To be sure, Melvin Carter’s invocation of the “outside agitator” trope in 2020 is nowhere near as sinister as Sheriff Jim Clark’s was in 1965 (however less coherent the former may be). Carter, Bottoms, de Blasio, and Frey are not attempting to deny the existence of discontent with policing and racial inequity in their cities. They are not even aiming to deny the righteousness of that discontent. Whereas southern segregationists attempted to discredit (largely) nonviolent protest movements by coding them as foreign and communistic, these liberal mayors aim, at least in part, to legitimize peaceful protest movements by coding their violent fringes as utterly alien.
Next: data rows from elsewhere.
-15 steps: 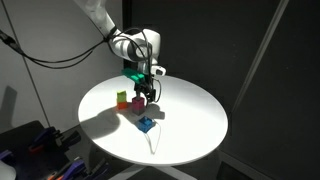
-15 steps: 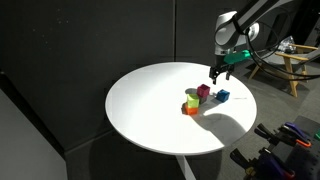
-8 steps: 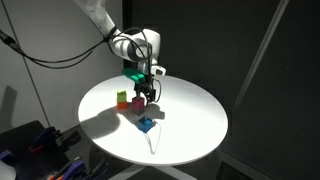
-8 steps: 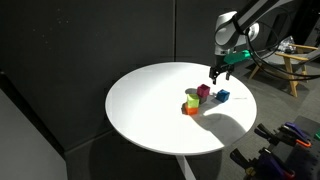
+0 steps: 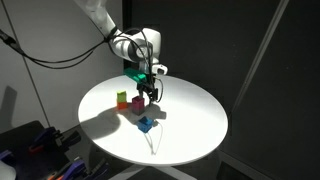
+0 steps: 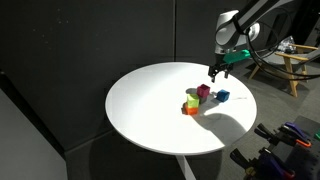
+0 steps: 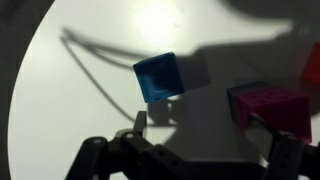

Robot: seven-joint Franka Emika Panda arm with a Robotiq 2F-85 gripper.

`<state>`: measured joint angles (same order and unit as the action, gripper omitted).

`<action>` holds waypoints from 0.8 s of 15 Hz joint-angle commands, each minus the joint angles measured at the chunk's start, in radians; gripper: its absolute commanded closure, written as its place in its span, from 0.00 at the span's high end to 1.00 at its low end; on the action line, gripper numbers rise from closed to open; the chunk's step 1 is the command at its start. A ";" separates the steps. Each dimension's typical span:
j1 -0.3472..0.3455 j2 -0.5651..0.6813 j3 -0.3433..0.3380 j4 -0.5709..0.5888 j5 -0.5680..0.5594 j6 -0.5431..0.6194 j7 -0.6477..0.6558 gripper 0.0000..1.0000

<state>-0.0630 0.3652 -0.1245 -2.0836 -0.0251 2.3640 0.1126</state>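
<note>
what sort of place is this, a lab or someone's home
Most likely a lab or test studio, not a home: black curtains close in a round white table, and a robot arm reaches over small coloured blocks on it.

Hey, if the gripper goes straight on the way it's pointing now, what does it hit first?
Probably the round white table, in the gap between the small blue cube and the magenta cube; depth is unclear.

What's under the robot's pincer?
Below the open pincer lies the white table, dark with shadow there. A blue cube and a magenta cube sit just ahead. The pincer's own body hides the spot straight beneath it.
</note>
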 commanded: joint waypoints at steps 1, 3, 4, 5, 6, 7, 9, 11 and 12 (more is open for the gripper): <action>-0.015 0.019 -0.005 0.028 0.001 0.018 0.009 1.00; -0.022 0.028 -0.009 0.038 0.005 0.024 0.008 1.00; -0.026 0.035 -0.011 0.047 0.007 0.024 0.007 1.00; -0.031 0.042 -0.012 0.056 0.009 0.024 0.005 1.00; -0.035 0.051 -0.013 0.065 0.011 0.024 0.004 1.00; -0.039 0.059 -0.014 0.073 0.011 0.023 0.003 1.00; -0.047 0.075 -0.015 0.089 0.013 0.024 0.000 1.00; -0.052 0.099 -0.014 0.104 0.011 0.028 -0.003 1.00; -0.055 0.108 -0.013 0.110 0.012 0.030 -0.005 1.00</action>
<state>-0.1064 0.4350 -0.1402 -2.0157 -0.0243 2.3927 0.1139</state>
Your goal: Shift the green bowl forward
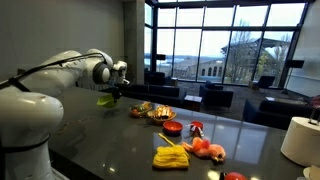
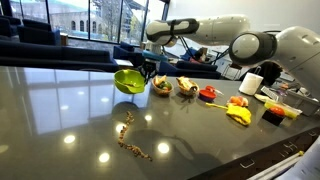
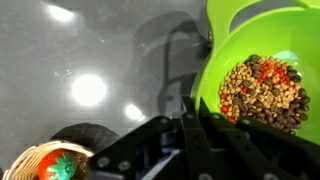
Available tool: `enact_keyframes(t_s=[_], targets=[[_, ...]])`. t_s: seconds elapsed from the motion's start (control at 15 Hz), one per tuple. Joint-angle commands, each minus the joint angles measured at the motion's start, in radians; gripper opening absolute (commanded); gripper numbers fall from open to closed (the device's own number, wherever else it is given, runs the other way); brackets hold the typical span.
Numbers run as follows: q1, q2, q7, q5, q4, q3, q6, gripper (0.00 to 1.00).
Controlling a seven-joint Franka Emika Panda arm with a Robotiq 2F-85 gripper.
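Note:
The green bowl (image 1: 106, 99) is lime green, lifted off the dark table and tilted in both exterior views (image 2: 128, 80). In the wrist view the bowl (image 3: 240, 35) fills the upper right and holds brown and red food bits (image 3: 262, 90). My gripper (image 3: 192, 108) is shut on the bowl's rim, one finger inside and one outside. It shows above the bowl in both exterior views (image 1: 117, 88) (image 2: 146, 68).
Scattered food bits (image 2: 130, 140) lie on the table near its front. Small baskets of food (image 1: 160, 112) (image 2: 160, 86) stand beside the bowl, one with a tomato (image 3: 55, 165). A red bowl (image 2: 208, 93), yellow food (image 1: 170, 157) and a white roll (image 1: 300, 140) lie further along.

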Motion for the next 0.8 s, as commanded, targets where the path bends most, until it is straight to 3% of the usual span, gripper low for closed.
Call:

There are less noble lies. Violent unrest is deeply unpopular. And assaults on the livelihoods of random small-business owners — let alone on human beings who attempt to prevent such destruction — are morally odious. It is unquestionably in the electoral interest of these politicians to disavow such violence. And it is almost certainly in the political interest of movements for police reform to avoid association with such activity.
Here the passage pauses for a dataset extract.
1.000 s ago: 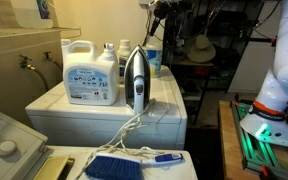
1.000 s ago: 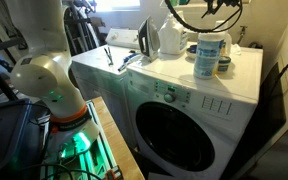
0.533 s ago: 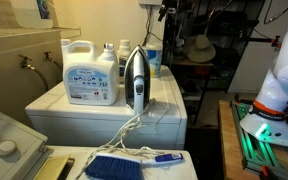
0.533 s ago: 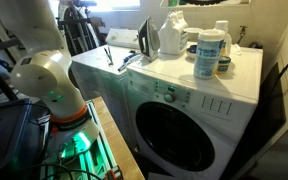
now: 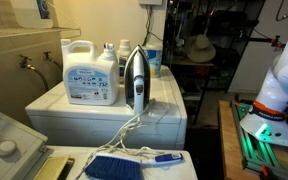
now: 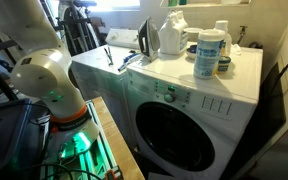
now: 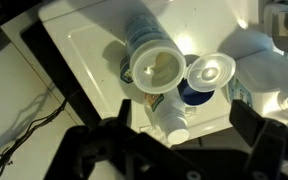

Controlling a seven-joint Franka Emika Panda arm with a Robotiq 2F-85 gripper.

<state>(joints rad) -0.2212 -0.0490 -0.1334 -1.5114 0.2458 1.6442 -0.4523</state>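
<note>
Fingers (image 7: 96, 150) of the gripper (image 7: 179, 140) stand spread wide with nothing held between them, seen as dark shapes at the bottom of the wrist view. Below the gap, well apart from the fingers, a round canister (image 7: 156, 66) stands upright on the white washer top (image 7: 84, 45). Just beside it is a white-capped bottle (image 7: 210, 72), and next to that a detergent jug (image 7: 264, 60). In an exterior view the canister (image 6: 210, 55) stands near the washer's front edge, with the iron (image 6: 149, 38) upright farther along the top. The gripper shows in neither exterior view.
</note>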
But whatever its political utility, the claim that violent unrest is wholly attributable to “outsiders” remains a lie. And it is a fiction that reflects our society’s broader affinity for blaming its internal divisions on the machinations of external adversaries. The truth about the past several days of unrest is messy and plural. Tens of thousands of people took to the streets of 75 cities. Among the subsection of that great mass that engaged in violence, there were surely some white-supremacist provocateurs, reckless thrill-seekers with radical pretensions, and opportunistic criminals. But in a country that incarcerates a larger percentage of its population than any other on the Earth, where almost every police killing of unarmed suspects goes unprosecuted, where the racial wealth gap has been growing for decades, where racial discrimination in hiring and housing persists, where schools are becoming more segregated, where working-class wages have stagnated as housing costs have exploded, where access to basic medical care is a privilege, where the first black president’s tenure coincided with a foreclosure crisis that devastated black homeowners, where a bungled pandemic response just cost tens of millions their jobs — and where optimistic economists now expect the nation’s most vulnerable workers (the “low skilled,” nonwhite, and/or formerly incarcerated) to remain jobless for years to come — surely a few of those who broke windows this week did so out of an earnest conviction that violence is the only language this political system understands.
Regardless, none of the so-called rioters are outsiders to this country. Not the rebels, criminals, nihilists, white supremacists, or cops. No other society is responsible for their outrage, boredom, hatred, or brutality. The fact is that we live in an increasingly low-trust society where established institutions are rapidly losing legitimacy for reasons good and bad. Our best hope for averting more weekends like this past one is to eliminate the good reasons. And that will require confronting the legitimate, native-born sources of mass discontent. China did not bring rage to our cities, just as Russia did not introduce disinformation to our electoral campaigns. The agitation cannot come from abroad. If destruction be our lot, we will ourselves be its author and finisher.